▶ [Problem description]: The answer must be every line below that holds the word "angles".

**********

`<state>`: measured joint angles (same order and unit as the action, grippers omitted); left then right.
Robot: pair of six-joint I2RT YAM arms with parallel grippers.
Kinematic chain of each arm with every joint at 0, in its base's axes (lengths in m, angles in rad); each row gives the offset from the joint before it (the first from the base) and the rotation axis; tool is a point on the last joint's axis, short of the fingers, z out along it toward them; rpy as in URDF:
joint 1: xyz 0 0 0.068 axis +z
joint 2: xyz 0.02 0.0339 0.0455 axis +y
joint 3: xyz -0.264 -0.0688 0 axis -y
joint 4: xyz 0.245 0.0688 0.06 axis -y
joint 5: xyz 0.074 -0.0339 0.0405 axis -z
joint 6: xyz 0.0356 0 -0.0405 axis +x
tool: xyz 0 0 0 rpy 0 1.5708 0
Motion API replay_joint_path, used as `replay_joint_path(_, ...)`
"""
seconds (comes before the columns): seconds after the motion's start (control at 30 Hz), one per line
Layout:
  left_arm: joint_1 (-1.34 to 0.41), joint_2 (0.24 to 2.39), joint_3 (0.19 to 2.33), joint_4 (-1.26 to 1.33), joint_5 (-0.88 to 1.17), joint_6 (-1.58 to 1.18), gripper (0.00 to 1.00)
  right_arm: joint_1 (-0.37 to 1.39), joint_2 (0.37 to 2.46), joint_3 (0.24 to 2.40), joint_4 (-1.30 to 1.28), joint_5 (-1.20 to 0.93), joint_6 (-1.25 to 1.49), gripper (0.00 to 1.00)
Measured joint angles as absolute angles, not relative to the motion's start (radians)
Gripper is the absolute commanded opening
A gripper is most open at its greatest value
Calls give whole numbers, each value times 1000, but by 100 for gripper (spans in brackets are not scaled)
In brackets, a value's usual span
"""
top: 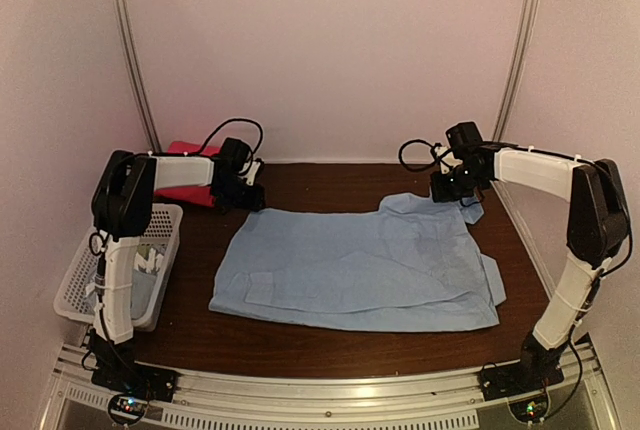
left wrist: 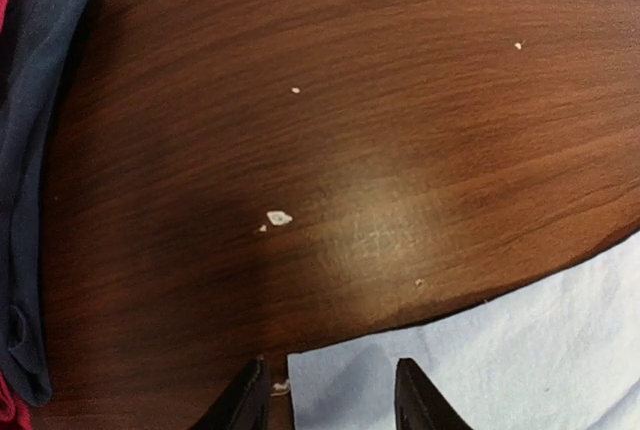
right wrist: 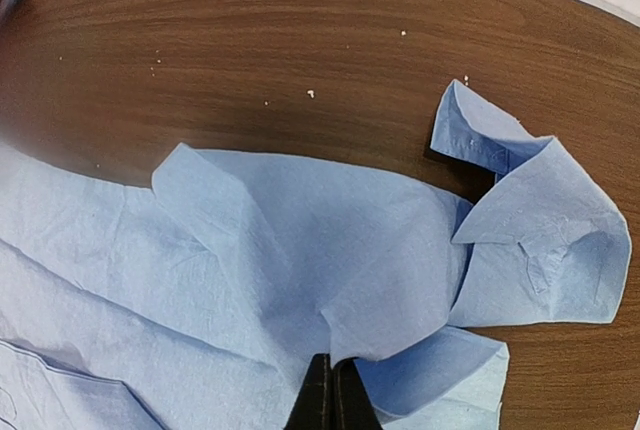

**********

▶ [Task output]:
`<state>`: measured joint angles (same order and unit as the action, grippers omitted); left then right.
Kinematic chain of each arm with every joint at 0, in its base's axes (lengths in m, angles in rad); each row gives the offset from the joint before it (the first from the base) and the rotation axis; tool is a point on the last joint's axis, short of the fingers, z out along it toward them; rpy as in URDF:
Measured joint angles as absolute angles, not relative to the motion's start (radians)

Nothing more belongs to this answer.